Diabetes is a leading cause of death and disability, and its prevalence is increasing. When diet fails, patients with type 2 diabetes mellitus (T2DM) are prescribed oral hypoglycemics for glycemic control. Few studies have explored initial use or change from initial oral hypoglycemic therapy in the primary care setting. We aimed to describe the utilization of initial oral hypoglycemics among newly diagnosed patients with diabetes from 1998–2009 and changes from initial to subsequent therapy among patients prescribed older oral hypoglycemic agents using electronic health records.
This observational cohort study used electronic health records from newly diagnosed patients with T2DM between 1 January 1998 and 31 March 2009 at two large health systems in the USA. Oral hypoglycemics included older (biguanide, sulfonylurea, and thiazolidinedione) and newer agents (incretin mimetic agents, alpha-glucosidase inhibitors, and D-phenylalanine derivatives).
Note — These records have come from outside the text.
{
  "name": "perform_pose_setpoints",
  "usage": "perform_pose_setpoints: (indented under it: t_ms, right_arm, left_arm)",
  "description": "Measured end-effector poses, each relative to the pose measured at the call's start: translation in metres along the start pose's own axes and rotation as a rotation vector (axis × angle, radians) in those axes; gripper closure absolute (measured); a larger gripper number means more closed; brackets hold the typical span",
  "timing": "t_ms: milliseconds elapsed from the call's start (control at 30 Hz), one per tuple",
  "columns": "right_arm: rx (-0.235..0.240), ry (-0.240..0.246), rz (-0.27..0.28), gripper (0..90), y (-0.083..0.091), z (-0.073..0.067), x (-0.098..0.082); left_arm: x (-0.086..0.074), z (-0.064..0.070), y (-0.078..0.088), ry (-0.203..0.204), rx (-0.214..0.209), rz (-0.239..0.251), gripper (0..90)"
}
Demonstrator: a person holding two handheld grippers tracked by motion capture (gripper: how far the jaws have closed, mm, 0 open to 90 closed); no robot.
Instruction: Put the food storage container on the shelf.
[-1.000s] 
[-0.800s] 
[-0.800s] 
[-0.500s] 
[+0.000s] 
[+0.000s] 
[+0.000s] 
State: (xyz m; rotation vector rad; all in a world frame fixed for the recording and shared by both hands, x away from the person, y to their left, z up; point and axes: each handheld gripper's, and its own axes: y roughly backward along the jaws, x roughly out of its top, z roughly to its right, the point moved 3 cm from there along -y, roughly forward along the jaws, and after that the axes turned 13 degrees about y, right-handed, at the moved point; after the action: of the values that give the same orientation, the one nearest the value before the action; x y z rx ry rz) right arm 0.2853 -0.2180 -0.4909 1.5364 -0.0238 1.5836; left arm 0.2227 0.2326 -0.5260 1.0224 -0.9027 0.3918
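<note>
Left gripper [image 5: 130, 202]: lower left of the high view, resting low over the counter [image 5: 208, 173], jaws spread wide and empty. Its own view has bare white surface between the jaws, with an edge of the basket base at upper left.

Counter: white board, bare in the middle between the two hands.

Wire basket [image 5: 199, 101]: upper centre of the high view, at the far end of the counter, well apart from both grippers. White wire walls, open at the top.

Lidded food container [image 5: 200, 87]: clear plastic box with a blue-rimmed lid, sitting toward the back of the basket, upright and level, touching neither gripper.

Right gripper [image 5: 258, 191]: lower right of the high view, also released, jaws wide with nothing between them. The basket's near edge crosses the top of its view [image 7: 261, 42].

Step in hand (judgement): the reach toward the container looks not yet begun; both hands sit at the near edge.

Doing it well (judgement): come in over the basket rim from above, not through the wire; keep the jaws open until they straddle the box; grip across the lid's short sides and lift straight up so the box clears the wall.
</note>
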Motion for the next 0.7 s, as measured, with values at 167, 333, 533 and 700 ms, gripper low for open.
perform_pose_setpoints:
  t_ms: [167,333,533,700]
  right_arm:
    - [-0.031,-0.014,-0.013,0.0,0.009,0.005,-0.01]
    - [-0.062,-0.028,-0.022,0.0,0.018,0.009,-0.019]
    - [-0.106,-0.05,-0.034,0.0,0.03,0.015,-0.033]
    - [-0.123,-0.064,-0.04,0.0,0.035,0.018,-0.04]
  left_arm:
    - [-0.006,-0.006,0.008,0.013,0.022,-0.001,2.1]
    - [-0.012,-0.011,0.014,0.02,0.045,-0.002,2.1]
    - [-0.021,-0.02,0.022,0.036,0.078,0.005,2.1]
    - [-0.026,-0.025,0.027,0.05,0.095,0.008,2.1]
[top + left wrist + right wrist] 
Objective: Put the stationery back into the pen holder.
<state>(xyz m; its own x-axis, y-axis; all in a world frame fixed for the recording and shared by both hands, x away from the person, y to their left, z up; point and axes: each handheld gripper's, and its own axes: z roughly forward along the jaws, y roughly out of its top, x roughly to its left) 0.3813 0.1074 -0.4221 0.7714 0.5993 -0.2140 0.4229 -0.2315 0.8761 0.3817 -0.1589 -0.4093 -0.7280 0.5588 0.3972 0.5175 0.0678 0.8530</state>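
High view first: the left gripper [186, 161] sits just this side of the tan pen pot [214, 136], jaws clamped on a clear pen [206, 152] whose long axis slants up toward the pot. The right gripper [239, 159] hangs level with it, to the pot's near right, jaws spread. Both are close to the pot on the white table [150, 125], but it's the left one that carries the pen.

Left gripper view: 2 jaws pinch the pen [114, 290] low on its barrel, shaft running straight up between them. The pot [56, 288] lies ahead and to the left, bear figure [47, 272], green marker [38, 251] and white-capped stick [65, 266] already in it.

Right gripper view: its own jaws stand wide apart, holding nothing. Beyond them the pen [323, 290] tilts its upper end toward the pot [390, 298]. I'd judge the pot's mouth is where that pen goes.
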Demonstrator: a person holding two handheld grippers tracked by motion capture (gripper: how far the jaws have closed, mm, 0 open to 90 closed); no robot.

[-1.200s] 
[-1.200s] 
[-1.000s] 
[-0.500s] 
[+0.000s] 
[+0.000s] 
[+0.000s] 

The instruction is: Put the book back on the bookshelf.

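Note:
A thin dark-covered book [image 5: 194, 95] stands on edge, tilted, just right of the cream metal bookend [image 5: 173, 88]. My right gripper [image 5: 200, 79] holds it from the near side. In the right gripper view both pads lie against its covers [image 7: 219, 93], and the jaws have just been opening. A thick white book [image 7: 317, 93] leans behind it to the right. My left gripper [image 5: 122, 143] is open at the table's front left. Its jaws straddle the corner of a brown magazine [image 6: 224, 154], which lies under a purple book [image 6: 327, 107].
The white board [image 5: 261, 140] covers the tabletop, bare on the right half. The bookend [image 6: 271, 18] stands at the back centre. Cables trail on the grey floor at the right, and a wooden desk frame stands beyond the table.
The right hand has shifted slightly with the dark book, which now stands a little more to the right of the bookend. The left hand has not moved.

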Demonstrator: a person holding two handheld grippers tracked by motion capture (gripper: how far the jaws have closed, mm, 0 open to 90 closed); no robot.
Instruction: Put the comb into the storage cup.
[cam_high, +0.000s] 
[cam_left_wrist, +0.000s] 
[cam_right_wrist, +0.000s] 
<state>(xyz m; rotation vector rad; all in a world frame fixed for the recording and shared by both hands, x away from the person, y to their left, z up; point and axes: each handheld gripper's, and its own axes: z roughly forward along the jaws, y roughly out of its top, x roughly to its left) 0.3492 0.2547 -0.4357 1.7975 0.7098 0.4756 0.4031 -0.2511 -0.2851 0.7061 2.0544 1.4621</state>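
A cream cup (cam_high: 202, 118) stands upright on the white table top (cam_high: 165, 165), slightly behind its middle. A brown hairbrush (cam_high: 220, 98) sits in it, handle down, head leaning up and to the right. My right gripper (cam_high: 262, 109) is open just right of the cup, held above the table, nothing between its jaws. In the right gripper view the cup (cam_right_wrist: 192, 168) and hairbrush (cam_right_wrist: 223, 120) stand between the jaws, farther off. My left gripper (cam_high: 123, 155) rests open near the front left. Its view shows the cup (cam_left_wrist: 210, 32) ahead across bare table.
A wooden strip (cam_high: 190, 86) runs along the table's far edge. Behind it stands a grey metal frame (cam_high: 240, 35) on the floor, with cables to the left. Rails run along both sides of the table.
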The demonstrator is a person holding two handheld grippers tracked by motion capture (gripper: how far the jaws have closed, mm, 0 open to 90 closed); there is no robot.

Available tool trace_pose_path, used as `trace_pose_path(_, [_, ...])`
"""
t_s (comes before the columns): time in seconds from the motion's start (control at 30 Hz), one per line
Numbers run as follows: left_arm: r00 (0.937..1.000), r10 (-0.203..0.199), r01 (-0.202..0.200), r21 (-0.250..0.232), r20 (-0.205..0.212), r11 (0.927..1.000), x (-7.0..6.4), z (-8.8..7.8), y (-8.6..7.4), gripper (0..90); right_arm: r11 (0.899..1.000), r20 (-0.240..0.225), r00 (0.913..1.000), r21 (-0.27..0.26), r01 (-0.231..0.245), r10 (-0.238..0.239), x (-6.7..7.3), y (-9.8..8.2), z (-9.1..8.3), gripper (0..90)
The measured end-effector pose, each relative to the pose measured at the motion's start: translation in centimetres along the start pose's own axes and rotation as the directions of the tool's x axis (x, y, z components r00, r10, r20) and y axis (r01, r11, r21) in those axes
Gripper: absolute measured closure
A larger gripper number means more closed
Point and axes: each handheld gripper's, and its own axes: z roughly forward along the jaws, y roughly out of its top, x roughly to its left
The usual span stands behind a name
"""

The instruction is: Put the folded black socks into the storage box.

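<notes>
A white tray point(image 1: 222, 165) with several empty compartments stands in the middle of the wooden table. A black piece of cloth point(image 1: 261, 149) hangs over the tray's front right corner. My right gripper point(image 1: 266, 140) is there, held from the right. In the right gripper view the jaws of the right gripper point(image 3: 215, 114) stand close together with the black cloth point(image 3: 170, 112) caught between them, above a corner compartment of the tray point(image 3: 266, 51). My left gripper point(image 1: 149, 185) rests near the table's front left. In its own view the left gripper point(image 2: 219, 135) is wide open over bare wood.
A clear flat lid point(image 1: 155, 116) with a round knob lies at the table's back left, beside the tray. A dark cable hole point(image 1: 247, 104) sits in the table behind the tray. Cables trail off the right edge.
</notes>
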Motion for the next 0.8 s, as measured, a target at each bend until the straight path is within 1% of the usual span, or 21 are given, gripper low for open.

Multinomial regression models were fit to evaluate initial older oral hypoglycemic medication. We used incidence density sampling and conditional logistic regression models to evaluate predictors of regimen change.
Most patients were treated from the biguanide class of oral hypoglycemics (67%), but there were differences in initial prescribing by age and race. HbA1c (Odds Ratio for HbA1c 7.0–8.9 vs < 7.0, 5.87 [95% Confidence Interval: 3.62–9.52]; Odds Ratio for HbA1c ≥ 9 vs < 7.0, 20.25 [95% Confidence Interval: 8.32–49.29] and Black people (Odds Ratio, 0.29 [95% Confidence Interval: 0.14, 0.60]) versus White people were associated with regimen change in the adjusted analysis.